There is, of course, a practical reason to ask about the utility of laparoscopic video simulators, and that is to find out whether it makes sense for surgery departments to invest a lot of money in expensive equipment rather than just getting their residents more laparoscopic cases. But that doesn’t address the underlying issue of whether simulator performance is in any way correlated to actual outcomes. The real question is not whether games are a worthwhile mainstream occupation or a giant waste of time, but how to get surgical residents better training so they don’t kill people. Those hoping for more ammunition in the culture wars are out of luck.
The attractive part of this research for gamers is that maybe someone will secretly validate all of our time playing the Call of Duty series because it makes us better at being surgeons or investment bankers or jet fighter pilots. I have to say that – given the number of times gaming has been derided in my presence, sometimes in the O.R. – that it might be amusing for someone to conclusively prove that it makes for better surgeons. Or gets us lots of hot chicks. (I think you can disprove that last point empirically without rigorous statistical analysis.)
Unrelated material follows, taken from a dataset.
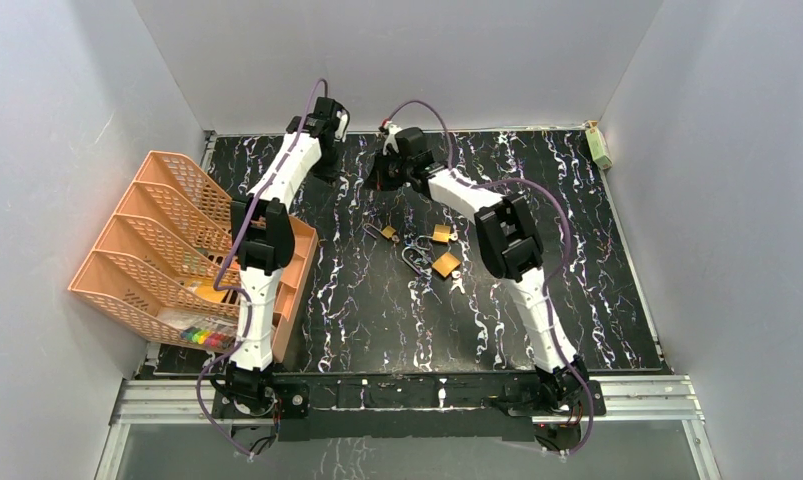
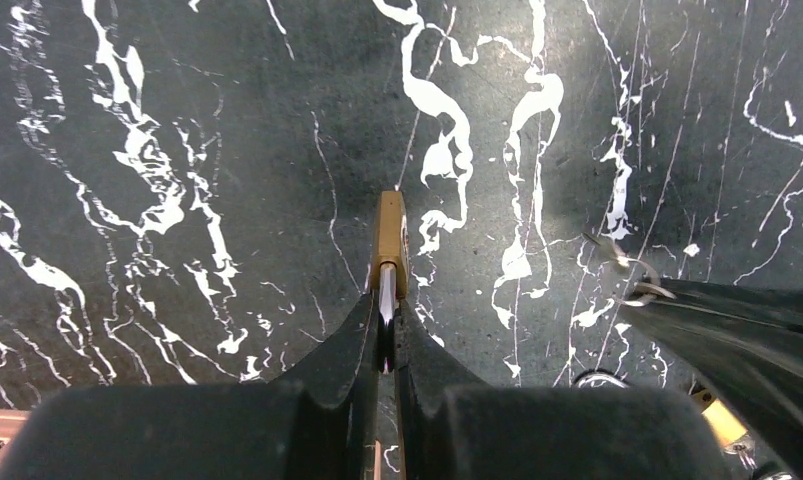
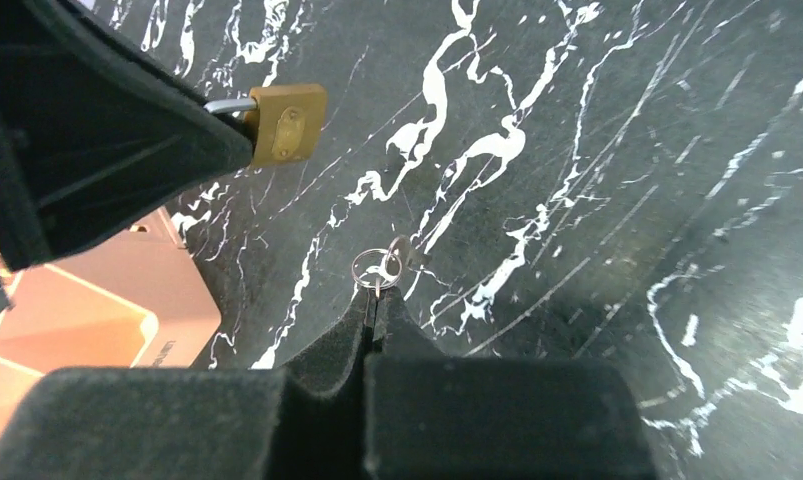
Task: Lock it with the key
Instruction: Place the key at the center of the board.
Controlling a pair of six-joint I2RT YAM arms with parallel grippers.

In the end, I’m growing weary of these relentless attempts to justify ex post facto my leisure time. Reflecting on my residency so far, gaming’s ultimate appeal is that the complete attention it requires precludes interaction with the rest of the world (unlike watching TV or eating). The ability to completely disconnect from all the awful things that may have happened in the hospital, from all the emotional energy expended in patient care, to instead walk around a post-apocalyptic wasteland with a dog companion, is one of my most jealously guarded pleasures. I don’t care if it makes me a better surgeon; I am just glad it keeps me sane. The “better surgeon” part I can work on.
Although it is not his actual name, Rich Retractor, MD, PhD, is a surgical resident at a large U.S. academic medical center.